In 2013, Borchardt appeared on MTV alongside Never Shout Never. In 2016, Borchardt appeared on a one-hour episode of the Japanese TV Show, Sekai No Hatte Madde Itte Q, and in 2017, Borchardt appeared on Duck Dynasty.

== Legal issues ==
In early 2025, two former employees of Borchardt's production "Reza – Edge of Illusion" filed a civil lawsuit against him in Taney County Circuit Court, Missouri. The plaintiffs, Katie Scarlett Van De Carr and Jayden L. Harris, alleged that Borchardt engaged in sexual misconduct and grooming toward them while they were 17-year-old minors in his employment. Borchardt's insurance company, State Farm, agreed in January 2025 to pay $3 million to Van De Carr and $2 million to Harris. Borchardt and his corporate co-defendants subsequently sought to condition payment on the plaintiffs signing non-disclosure agreements prohibiting them from speaking publicly about the matter. The plaintiffs declined and filed a breach of contract action when the agreed settlements went unpaid. The non-disclosure agreements sought by Borchardt were rendered unenforceable under Missouri's Trey's Law, a statute that prohibits NDAs in civil settlements involving childhood sexual abuse, which took effect in August 2025. A $5 million settlement was reached on August 1, 2025, five days before a scheduled court hearing.
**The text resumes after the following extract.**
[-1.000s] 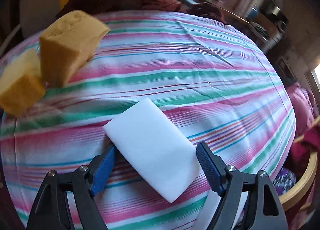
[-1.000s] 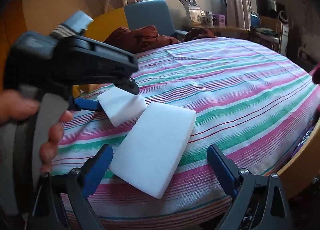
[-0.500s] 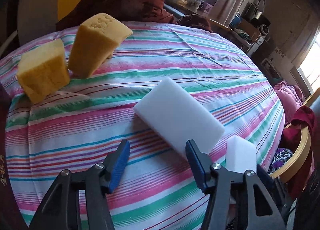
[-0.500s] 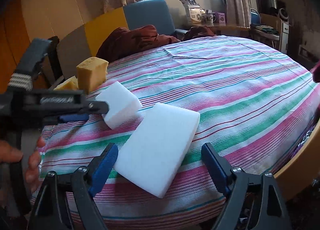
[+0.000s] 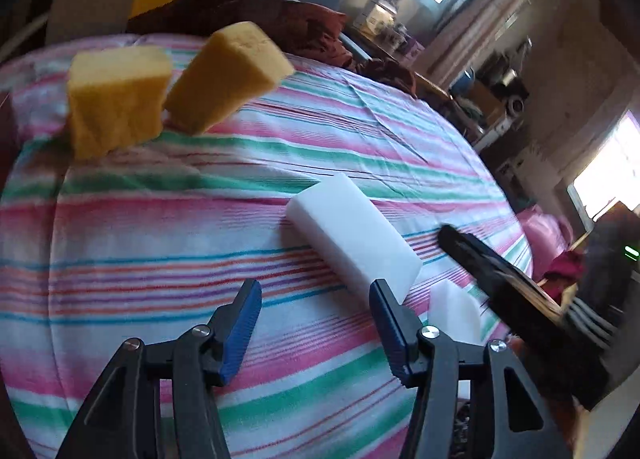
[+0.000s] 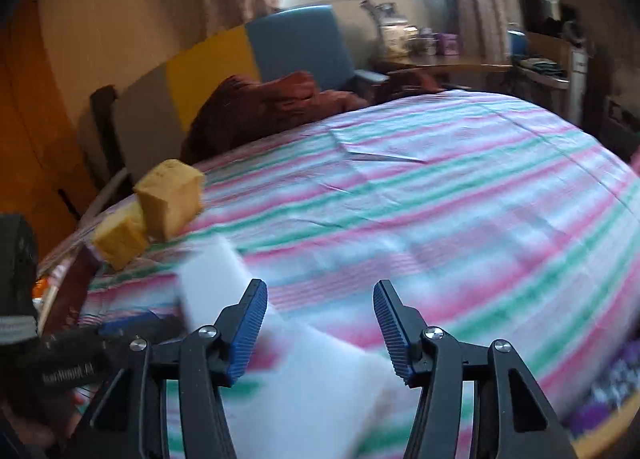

In March 2026, Harris appeared at a Capitol Hill press conference alongside U.S. Senators Ted Cruz (R-TX) and Katie Britt (R-AL) to advocate for a federal version of Trey's Law. Harris publicly identified Borchardt as her abuser at the event, and stated that both Borchardt's representatives and her own attorney had pressured her to sign a lifetime NDA. She said Trey's Law "protected her voice" and was "essential to her healing."

Borchardt has denied the allegations. A statement from his representatives claimed that Borchardt volunteered for and passed a third-party polygraph examination pertaining to the allegations. The statement added that the civil case was resolved through a voluntary settlement with no admission of liability, prior to the enactment of Trey's Law, and that Borchardt was never criminally charged.